MPs complained that Corbyn’s speech bore little resemblance to the sections that were pre-briefed. He did not deliver the second line, on his own experience of confidence votes and his inability to intervene (his spokesman suggested that such deviations in delivery are normal, adding: “Jeremy tends to say something and then move off”).

 

That point was instead illustrated for his critics by his failure to answer repeated demands from Alex Sobel, another 2017 intake MP, to visit Canterbury to support Duffield. He instead told members of an earlier visit to Canterbury and the constituency’s affection for its MP. “It’s not his role to become involved in the decisions of local CLPs,” his spokesman said. “It’s not his place as leader of the Labour party.”
 

For some, that is as good as tacit support for manoeuvres against her. Corbyn’s spokesman said it was “not his place” to intervene, adding that the Labour leader believed all grassroots meetings should be held with “respect”.
 

That was not enough for Siobhan McDonagh, the Mitcham and Morden MP, and Joan Ryan, the Enfield North MP who was subject to a motion of no confidence last week, who made their displeasure clear to Corbyn’s spokesman after the meeting.
 

McDonagh said: “Rosie Duffield has been an MP for 18 months.

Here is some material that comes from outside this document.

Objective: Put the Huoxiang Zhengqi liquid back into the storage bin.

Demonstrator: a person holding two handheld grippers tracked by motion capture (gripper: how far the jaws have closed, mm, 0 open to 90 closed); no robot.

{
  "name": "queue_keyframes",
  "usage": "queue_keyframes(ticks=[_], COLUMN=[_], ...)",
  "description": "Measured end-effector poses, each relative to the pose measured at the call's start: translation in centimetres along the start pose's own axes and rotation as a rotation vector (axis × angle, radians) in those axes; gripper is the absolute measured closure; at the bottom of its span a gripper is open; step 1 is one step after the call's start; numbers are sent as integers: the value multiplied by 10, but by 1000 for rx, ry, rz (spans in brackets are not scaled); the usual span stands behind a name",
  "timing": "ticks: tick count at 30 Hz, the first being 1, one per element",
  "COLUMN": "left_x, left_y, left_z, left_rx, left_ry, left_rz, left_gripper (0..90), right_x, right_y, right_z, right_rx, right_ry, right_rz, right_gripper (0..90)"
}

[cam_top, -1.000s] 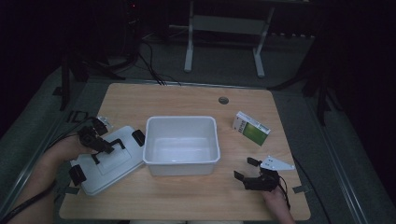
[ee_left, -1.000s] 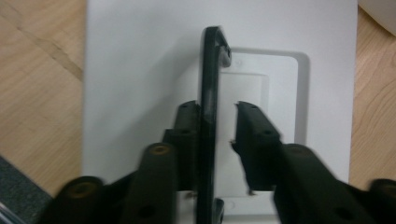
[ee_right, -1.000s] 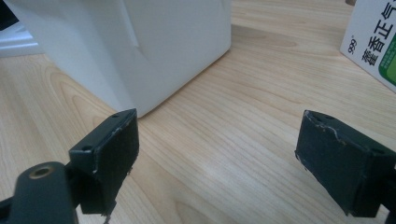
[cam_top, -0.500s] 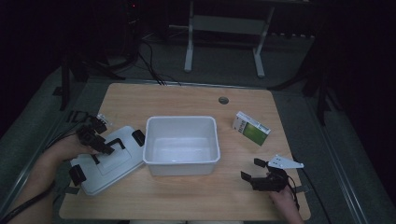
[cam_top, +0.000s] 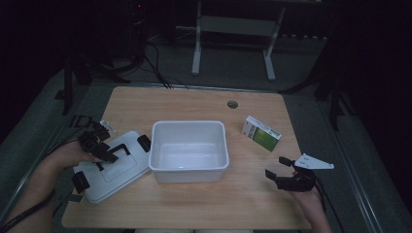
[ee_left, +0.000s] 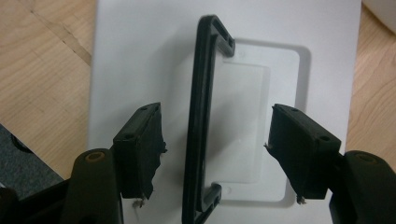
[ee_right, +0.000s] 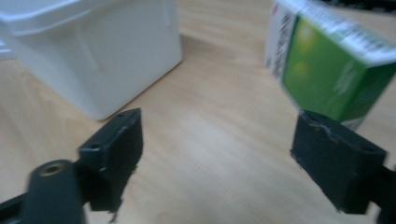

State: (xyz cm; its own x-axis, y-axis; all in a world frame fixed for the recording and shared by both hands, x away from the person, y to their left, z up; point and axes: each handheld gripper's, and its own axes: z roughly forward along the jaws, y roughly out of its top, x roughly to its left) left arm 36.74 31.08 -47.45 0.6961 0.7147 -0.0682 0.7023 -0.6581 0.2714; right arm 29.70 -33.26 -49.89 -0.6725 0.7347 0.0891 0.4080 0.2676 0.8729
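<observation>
Right claw (cam_top: 281,166) has shifted toward the green box (cam_top: 262,133).

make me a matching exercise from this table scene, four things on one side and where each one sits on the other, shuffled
Things:
1. white tub
2. white lid
3. green and white box
4. black handle

Places or states:
A. lies flat on the table, left of the tub
B. stands between the open jaws of the left gripper, untouched by its pads
C. stands open and empty at the table's middle
D. lies right of the tub, ahead of the right gripper

Pairs: 1-C, 2-A, 3-D, 4-B
</observation>
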Motion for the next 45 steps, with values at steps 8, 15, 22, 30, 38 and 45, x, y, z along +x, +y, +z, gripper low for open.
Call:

She is a young woman who is facing a disciplinary meeting on Wednesday.

 

“It is incumbent on all of us who have been around a lot longer to make sure that meeting is conducted in a proper and respectful way to both the members and to Rosie.

 

“And the idea that the leader of our party has no responsibility for that is completely wrong. And I simply say that as a human being and not as a politician.”

 

The row over Duffield – who Labour MPs are rallying around this evening – is particularly difficult for Corbyn as it marks the convergence of two distinct but nonetheless linked internal rows: anti-Semitism and party democracy. His contradictory messaging on each leaves him in a tight and perhaps inescapable bind.

 

As his spokesman said after the PLP meeting, he has made clear his commitment to “eradicating” anti-Semitism from within Labour. But he has made equally clear his respect for the democratic rights of local party members.

 

That Duffield’s CLP has moved to censure her for attending the Jewish Labour Movement’s conference and a “demonstration organised to groundlessly accuse the party of systematic anti-semitism” throws up a conflict. By his own metric, Corbyn cannot intervene but will arguably only exacerbate the row over anti-Semitism – and further corrode his relationship with the PLP – by not doing so.